** Exercise details **
Find how many lines in the material hold the word "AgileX", then state that number and nothing more.

** Data for processing **
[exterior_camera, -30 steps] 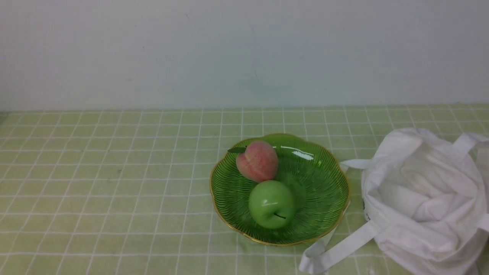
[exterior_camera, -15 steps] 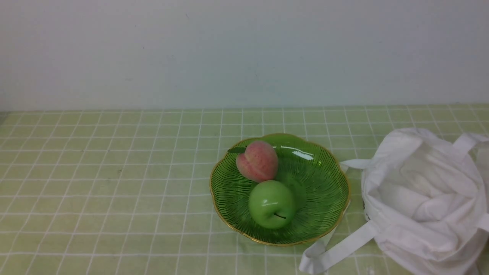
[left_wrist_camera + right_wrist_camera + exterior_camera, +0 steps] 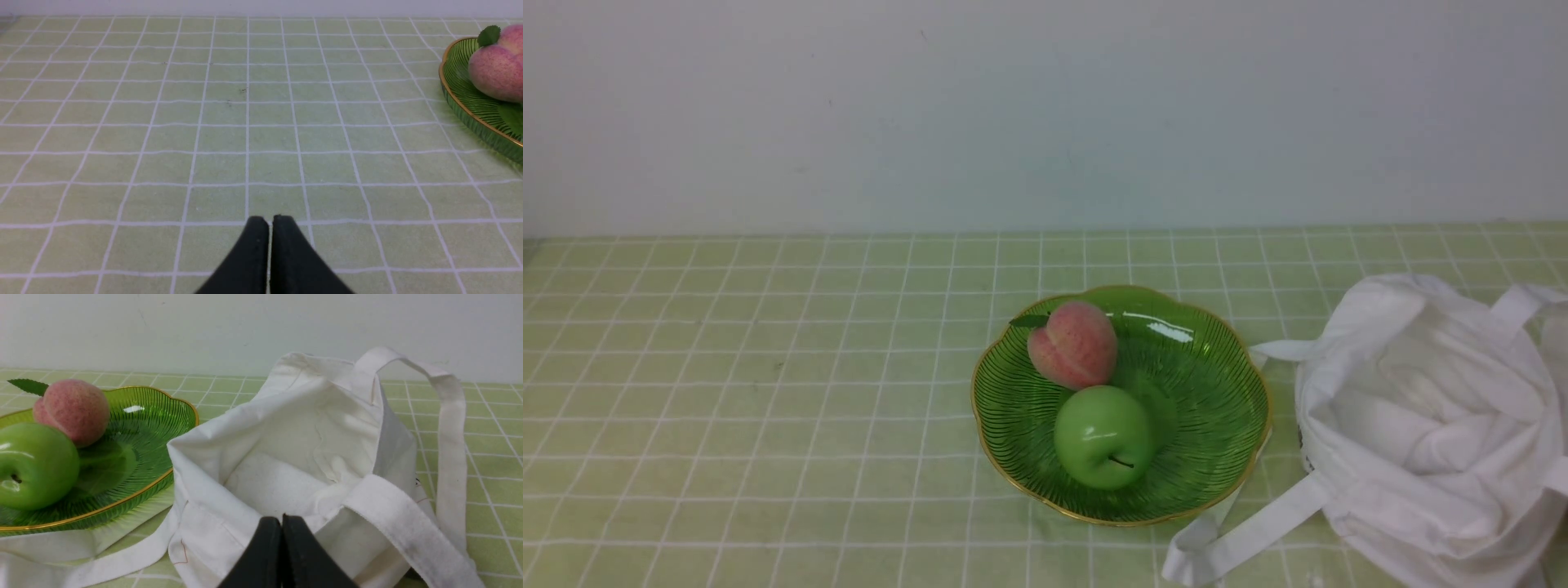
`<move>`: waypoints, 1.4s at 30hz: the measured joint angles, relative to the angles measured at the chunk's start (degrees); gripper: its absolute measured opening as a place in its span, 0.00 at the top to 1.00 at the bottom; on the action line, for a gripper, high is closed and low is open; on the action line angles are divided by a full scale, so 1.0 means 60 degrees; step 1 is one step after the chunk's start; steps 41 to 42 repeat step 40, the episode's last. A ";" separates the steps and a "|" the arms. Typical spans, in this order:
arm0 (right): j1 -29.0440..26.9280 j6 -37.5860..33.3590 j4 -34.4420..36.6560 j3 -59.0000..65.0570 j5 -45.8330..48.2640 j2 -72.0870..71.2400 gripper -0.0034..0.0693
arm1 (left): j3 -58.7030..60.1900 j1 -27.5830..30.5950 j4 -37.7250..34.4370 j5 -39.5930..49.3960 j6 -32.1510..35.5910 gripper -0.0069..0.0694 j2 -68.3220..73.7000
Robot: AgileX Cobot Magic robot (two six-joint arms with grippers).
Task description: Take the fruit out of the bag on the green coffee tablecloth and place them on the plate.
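The pink-red peach (image 3: 1072,344) with its green leaf lies on the green glass plate (image 3: 1209,392), next to a glossy green apple (image 3: 1103,437). The white cloth bag (image 3: 1429,433) sits open to the right of the plate on the green checked tablecloth (image 3: 752,392); its inside looks empty. My left gripper (image 3: 269,222) is shut and empty above bare cloth, left of the plate (image 3: 466,102) and peach (image 3: 494,69). My right gripper (image 3: 281,522) is shut and empty at the near rim of the bag (image 3: 310,449). Neither arm shows in the front view.
The bag's long strap handles (image 3: 1241,535) trail on the cloth beside and under the plate's near right edge. A pale wall (image 3: 1045,114) stands behind the table. In the right wrist view the plate (image 3: 179,412), peach (image 3: 73,412) and apple (image 3: 34,465) sit beside the bag.
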 joint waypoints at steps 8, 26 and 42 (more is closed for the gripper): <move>0.0000 0.0000 0.0000 0.0000 0.0000 0.0000 0.97 | 0.0000 0.0000 0.0000 0.0000 0.0000 0.92 0.0000; 0.0000 0.0136 0.0000 0.0000 0.0000 0.0000 0.97 | 0.0000 0.0000 0.0000 0.0000 0.0000 0.92 0.0000; 0.0000 0.0144 0.0000 0.0000 0.0000 0.0000 0.97 | 0.0000 0.0000 0.0000 0.0000 0.0000 0.92 0.0000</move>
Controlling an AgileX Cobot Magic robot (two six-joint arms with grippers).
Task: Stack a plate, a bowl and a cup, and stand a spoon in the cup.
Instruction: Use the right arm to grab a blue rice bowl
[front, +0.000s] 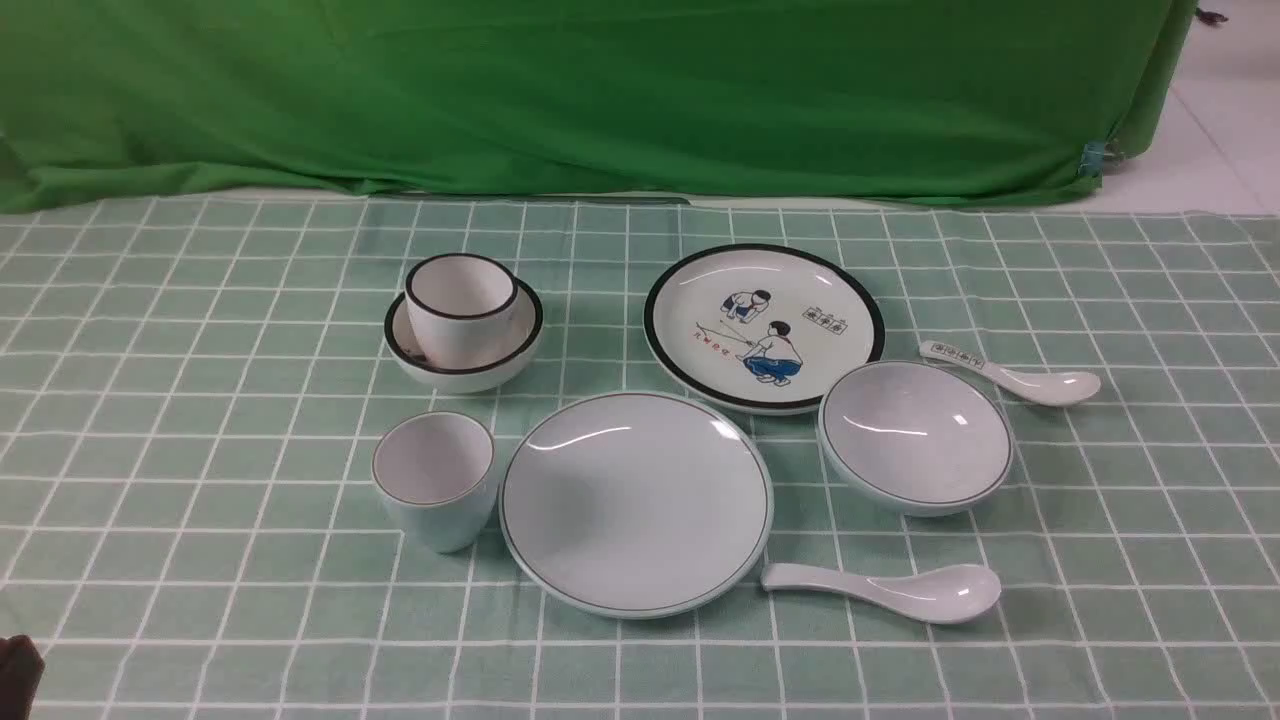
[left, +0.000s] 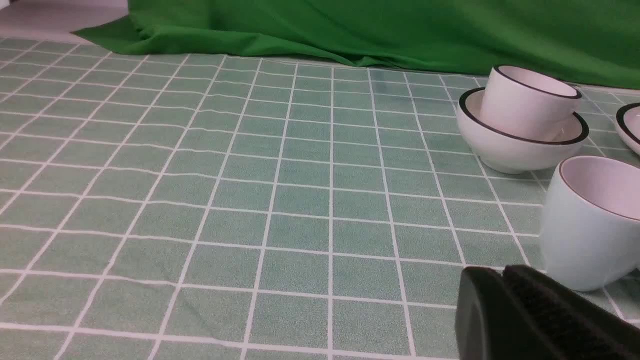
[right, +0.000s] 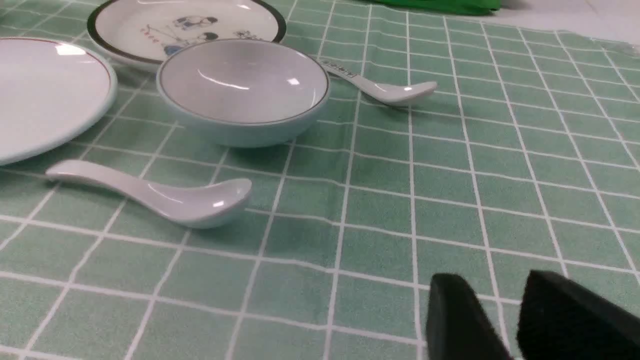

** Written solution **
2